A total of 1,261 HIV-infected patients and 3,783 controls matched for age, sex, and comorbidity were included from the study period (Figure 1). At the baseline for this study, the mean age (±SD) of the HIV patients was 59.37±8.33 years and 86.28% were male. The demographic characteristics and covariates of the two groups are summarized in Table 1. There were no significant differences in age group, sex, education, and monthly insurance premiums between the HIV patients and the controls. When compared with the controls, the HIV patients tended to have higher proportions of diabetes, hypertension, hyperlipidemia, coronary artery disease, depression, and substance use disorder. In addition, the HIV patients tended to have lower CCI-R scores and higher rates living in level 1 or 2 urbanization region, and in the north of Taiwan. The HIV group tended to seek medical care from the medical centers and regional hospitals.
Table 1 Characteristics Of Study At The Baseline
Figure 1 The flowchart of study sample selection from National Health Insurance Research Database in Taiwan.
No Association Between HIV And The Risk Of Dementia
During the 15-year follow-up period, 25 in the HIV cohort (N= 1,261) and 227 in the control group (N= 3,783) developed dementia (656.25 vs 913.15 per 100,000 person-years). Table 2 depicts the results of the analysis on the association between the HIV infections and the risk of developing dementia, which were analyzed by the Fine and Gray’s competing analysis model. The adjusted HR of the HIV cohort in the development of dementia was 0.852 (95% CI: 0.189–2.886, p =0.415) after adjusting for sex, age, CCI scores, comorbidities, geographical region, and the urbanization level of residence, level of care, and monthly income. However, patients with depression (p =0.001), alcohol use disorders (p =0.006), and higher CCI scores (p <0.001) were associated with an increased risk of dementia. Subjects with the comorbidity of cancer were associated with a lower risk of dementia (p <0.001).

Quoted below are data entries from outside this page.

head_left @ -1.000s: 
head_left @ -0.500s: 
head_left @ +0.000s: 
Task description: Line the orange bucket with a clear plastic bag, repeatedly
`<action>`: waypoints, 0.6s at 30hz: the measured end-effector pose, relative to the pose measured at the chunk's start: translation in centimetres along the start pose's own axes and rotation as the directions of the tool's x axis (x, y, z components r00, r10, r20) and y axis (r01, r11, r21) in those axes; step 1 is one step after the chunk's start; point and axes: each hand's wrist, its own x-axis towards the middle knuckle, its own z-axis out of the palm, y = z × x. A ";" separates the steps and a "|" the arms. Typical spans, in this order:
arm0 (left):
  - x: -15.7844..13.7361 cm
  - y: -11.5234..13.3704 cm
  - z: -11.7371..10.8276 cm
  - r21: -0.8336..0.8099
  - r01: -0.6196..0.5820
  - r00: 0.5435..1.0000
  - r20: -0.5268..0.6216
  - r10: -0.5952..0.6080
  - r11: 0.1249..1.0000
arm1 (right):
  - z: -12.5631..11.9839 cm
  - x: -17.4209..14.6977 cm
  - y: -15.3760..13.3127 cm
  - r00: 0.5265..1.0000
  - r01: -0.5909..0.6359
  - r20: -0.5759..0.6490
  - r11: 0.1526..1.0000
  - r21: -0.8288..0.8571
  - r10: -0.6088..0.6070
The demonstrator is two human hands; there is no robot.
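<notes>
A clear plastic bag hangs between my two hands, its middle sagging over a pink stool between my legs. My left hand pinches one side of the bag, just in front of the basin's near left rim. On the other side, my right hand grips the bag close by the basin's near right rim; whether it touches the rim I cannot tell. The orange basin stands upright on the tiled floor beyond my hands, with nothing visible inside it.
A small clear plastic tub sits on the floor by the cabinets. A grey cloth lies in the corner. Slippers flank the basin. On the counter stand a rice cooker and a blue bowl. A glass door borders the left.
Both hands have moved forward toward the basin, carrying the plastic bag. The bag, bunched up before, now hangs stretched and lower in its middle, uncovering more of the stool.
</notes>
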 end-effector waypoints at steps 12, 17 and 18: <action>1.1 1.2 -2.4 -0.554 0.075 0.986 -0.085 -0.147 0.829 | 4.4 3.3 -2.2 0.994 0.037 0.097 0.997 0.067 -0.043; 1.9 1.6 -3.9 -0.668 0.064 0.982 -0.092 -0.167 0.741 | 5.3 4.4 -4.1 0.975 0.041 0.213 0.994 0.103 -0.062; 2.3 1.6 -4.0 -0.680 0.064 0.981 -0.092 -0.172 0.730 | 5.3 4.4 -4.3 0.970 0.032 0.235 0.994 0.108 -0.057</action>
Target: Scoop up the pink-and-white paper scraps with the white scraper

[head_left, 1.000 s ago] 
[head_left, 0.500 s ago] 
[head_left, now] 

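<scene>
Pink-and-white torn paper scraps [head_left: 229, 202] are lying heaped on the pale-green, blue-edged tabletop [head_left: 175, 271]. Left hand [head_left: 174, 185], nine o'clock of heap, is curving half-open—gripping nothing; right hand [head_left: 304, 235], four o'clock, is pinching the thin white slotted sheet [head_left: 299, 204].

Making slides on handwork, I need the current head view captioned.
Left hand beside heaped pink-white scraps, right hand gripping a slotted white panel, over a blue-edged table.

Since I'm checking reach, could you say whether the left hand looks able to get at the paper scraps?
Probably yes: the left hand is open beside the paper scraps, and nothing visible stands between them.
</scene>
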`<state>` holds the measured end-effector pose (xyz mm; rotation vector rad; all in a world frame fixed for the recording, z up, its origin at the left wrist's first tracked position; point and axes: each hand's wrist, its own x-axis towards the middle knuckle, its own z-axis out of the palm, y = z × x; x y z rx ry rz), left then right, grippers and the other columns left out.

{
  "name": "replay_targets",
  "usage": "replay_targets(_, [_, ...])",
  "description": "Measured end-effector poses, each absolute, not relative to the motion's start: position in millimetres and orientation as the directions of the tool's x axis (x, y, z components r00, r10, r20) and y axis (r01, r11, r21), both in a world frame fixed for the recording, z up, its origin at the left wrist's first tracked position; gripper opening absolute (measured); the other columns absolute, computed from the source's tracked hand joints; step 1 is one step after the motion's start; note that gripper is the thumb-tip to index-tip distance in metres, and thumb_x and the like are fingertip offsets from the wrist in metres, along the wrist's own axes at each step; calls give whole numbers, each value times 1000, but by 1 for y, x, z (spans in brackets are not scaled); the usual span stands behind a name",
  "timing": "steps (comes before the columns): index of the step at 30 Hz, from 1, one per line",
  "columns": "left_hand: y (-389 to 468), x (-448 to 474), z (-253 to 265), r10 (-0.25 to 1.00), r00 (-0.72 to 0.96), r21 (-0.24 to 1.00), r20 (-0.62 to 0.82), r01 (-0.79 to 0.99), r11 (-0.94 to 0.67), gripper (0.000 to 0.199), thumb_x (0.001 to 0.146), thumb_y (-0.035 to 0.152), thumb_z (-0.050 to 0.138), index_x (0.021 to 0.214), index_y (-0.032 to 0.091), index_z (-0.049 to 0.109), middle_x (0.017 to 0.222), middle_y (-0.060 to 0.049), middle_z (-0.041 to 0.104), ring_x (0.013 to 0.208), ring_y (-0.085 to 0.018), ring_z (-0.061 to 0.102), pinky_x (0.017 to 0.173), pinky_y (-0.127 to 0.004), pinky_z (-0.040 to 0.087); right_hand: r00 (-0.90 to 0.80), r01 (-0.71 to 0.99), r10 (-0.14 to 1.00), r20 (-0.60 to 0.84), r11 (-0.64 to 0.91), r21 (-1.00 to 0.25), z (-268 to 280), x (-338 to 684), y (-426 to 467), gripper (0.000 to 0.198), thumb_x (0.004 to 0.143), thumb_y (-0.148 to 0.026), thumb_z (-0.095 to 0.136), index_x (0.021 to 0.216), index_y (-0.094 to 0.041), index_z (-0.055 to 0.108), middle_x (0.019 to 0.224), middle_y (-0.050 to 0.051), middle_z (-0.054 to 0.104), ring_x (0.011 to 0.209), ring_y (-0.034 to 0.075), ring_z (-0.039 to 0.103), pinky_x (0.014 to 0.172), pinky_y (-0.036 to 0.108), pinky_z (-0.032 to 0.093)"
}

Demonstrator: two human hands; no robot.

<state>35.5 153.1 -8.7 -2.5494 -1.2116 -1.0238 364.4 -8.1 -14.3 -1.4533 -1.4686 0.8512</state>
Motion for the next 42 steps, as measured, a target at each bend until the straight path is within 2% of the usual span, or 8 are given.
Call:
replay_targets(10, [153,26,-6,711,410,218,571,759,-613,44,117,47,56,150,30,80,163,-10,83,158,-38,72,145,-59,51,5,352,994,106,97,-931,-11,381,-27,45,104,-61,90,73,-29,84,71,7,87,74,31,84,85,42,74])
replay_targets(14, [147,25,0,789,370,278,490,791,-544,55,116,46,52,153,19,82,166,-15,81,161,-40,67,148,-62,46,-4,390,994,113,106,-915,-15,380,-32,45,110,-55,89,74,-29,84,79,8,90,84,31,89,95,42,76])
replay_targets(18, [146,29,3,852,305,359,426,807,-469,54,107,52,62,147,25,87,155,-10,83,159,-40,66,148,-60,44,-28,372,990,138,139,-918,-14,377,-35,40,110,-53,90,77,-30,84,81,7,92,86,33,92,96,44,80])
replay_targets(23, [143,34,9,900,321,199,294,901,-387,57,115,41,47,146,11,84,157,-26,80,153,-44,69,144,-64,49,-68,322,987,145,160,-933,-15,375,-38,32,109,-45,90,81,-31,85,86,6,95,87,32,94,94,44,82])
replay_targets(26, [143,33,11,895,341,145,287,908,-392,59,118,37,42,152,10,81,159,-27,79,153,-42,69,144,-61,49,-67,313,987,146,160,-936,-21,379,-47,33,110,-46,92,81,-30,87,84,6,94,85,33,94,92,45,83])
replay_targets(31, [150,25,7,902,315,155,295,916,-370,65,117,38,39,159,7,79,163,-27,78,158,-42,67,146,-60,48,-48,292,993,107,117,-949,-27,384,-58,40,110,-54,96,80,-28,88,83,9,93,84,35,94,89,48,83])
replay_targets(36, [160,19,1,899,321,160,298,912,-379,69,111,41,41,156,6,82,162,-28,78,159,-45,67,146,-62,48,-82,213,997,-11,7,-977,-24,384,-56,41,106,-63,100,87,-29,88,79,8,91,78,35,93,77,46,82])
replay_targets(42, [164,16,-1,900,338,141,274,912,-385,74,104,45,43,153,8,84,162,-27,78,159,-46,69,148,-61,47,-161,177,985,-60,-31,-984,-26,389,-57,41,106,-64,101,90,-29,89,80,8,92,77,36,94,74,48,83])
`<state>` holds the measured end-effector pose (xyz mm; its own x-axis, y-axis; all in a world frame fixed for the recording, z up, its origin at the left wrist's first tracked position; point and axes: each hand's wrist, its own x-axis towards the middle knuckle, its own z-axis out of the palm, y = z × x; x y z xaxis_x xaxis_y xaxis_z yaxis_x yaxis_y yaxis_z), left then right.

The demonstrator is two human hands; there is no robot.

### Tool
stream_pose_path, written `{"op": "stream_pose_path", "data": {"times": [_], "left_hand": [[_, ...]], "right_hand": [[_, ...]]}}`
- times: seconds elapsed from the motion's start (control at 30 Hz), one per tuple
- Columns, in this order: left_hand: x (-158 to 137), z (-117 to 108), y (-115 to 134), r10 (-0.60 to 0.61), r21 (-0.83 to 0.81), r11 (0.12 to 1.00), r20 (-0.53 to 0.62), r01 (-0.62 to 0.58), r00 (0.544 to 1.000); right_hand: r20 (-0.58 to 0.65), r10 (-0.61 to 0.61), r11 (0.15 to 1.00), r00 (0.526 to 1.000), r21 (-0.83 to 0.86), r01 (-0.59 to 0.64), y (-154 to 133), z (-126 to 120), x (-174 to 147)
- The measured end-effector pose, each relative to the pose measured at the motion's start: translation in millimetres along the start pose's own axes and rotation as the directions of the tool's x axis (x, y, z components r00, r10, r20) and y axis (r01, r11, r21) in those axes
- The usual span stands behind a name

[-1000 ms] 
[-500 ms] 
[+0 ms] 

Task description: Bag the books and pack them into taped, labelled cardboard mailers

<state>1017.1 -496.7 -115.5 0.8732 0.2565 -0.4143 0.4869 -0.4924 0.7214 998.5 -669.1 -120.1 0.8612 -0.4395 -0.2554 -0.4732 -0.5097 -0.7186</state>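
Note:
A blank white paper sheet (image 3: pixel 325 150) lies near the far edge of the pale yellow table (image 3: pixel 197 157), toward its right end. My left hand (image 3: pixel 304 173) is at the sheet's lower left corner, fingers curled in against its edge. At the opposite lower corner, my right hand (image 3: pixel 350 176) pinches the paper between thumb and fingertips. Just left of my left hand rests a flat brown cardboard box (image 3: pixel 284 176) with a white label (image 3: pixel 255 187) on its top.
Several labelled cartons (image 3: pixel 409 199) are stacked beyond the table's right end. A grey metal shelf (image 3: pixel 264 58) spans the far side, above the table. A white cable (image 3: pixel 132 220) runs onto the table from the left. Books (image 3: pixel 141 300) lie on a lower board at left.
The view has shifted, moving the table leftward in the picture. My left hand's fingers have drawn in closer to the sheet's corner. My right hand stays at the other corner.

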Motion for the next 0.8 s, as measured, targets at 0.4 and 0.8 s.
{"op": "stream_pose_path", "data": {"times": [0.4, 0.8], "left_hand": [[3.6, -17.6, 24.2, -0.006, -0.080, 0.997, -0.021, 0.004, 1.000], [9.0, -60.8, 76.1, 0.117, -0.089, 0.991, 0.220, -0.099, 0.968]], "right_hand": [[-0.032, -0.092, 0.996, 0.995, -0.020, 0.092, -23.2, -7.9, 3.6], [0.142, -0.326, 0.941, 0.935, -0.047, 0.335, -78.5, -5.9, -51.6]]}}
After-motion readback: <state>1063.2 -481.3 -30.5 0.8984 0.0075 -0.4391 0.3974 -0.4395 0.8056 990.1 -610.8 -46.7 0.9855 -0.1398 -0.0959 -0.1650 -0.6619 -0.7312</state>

Patients who lived in the residence of Urbanization level 3 were associated with a marginally lower risk of dementia (p =0.050). Patients who were treated in medical centers (p =0.003) and regional hospitals (p =0.011) also had a lower risk.
Table 2 Factors Of Dementia By Using Cox Regression And Fine & Gray’s Competing Risk Model
The HIV infections were not associated with an increased risk of either types of dementia, such as AD (p =0.365), VaD (p =0.964), or other dementia (p =0.409), when compared to the control group (Table 3).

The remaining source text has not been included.